GNOME Bugzilla – Bug 532162
Documentation of many applets is... useless :-(
Last modified: 2010-12-30 14:25:34 UTC
Documentation Section: nothing that is not immediately obvious to anyone who makes ti to the documentation Correct version: It should go little bit deeper than just describing things that are simply obvious and just taking place. Every applet should tell where it gathers things so intermediate users are able to fix them with the help of the documentation. This applies to: CPU Frequency scaling monitor, there is no advice what to do if something is not OK (like missing governors etc). I think that the applet should point to the daemon and config file it uses. Disk mounter for instance doesn't tell that it parses /etc/fstab file (useful if one wants to get rid of meaningless icons). Screen resolution (not an applet) doesn't tell what to do (how to edit xorg.conf), if one wants to add some mode that is not available one knows that the hardware is capable of it. Other information: I think that most documentation entries should contain section "for more experienced users" written by developers.
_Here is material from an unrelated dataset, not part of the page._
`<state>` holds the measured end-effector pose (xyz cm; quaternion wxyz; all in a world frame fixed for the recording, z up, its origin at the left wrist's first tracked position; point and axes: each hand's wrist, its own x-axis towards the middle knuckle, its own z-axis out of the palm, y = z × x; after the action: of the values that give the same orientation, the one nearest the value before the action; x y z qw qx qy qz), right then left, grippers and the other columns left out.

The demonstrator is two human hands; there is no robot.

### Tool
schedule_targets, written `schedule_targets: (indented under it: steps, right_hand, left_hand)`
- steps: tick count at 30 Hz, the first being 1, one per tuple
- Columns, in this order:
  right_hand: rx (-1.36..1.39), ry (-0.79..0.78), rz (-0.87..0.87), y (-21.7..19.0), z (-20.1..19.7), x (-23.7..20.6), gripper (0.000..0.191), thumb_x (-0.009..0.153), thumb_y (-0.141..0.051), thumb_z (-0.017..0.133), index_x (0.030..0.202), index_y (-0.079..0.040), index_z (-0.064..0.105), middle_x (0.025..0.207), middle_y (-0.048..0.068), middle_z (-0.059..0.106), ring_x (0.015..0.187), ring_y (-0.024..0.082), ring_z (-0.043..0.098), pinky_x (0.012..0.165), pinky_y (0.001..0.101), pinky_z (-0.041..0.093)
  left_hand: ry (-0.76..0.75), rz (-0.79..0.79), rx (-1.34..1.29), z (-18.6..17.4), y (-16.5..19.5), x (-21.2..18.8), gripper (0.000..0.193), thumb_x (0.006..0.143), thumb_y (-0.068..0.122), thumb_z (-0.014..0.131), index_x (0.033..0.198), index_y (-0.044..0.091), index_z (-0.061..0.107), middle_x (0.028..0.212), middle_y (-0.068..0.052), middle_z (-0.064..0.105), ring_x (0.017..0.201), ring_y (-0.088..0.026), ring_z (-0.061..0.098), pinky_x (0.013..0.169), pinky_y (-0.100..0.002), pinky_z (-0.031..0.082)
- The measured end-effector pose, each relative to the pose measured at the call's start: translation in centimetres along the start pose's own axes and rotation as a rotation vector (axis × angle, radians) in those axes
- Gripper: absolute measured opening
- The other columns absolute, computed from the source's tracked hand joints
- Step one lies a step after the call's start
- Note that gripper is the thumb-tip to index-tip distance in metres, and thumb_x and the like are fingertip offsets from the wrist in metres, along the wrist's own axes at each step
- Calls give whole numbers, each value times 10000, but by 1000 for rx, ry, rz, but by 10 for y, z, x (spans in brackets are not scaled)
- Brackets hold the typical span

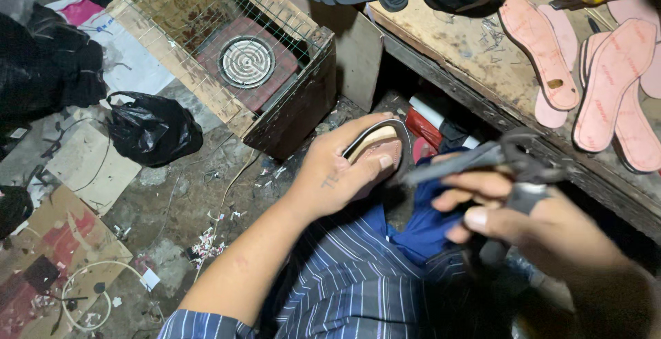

Sometimes things "simply don't work" and one can't get an idea what to do without being online
Screen resolution is part of the GNOME Desktop Guide section on preference panels, isn't it? > I think that most documentation entries should contain section "for more experienced users" written by developers. Good idea! And one thing we could move to this is the bit about how to start the app from the command line which is in the 'Getting started' section of most manuals, where just looks geeky. > written by developers. You might need some sort of array of pointed sticks to get this part done.
Closing as this report is too vague to define when it would be "fixed". If you have a concrete list of things you want to see covered by the docs, please provide it. The docs are for average users though. Stuff like /etc/fstab could be mentioned in a note (in Mallard docs) but not as part of the "normal" manual content.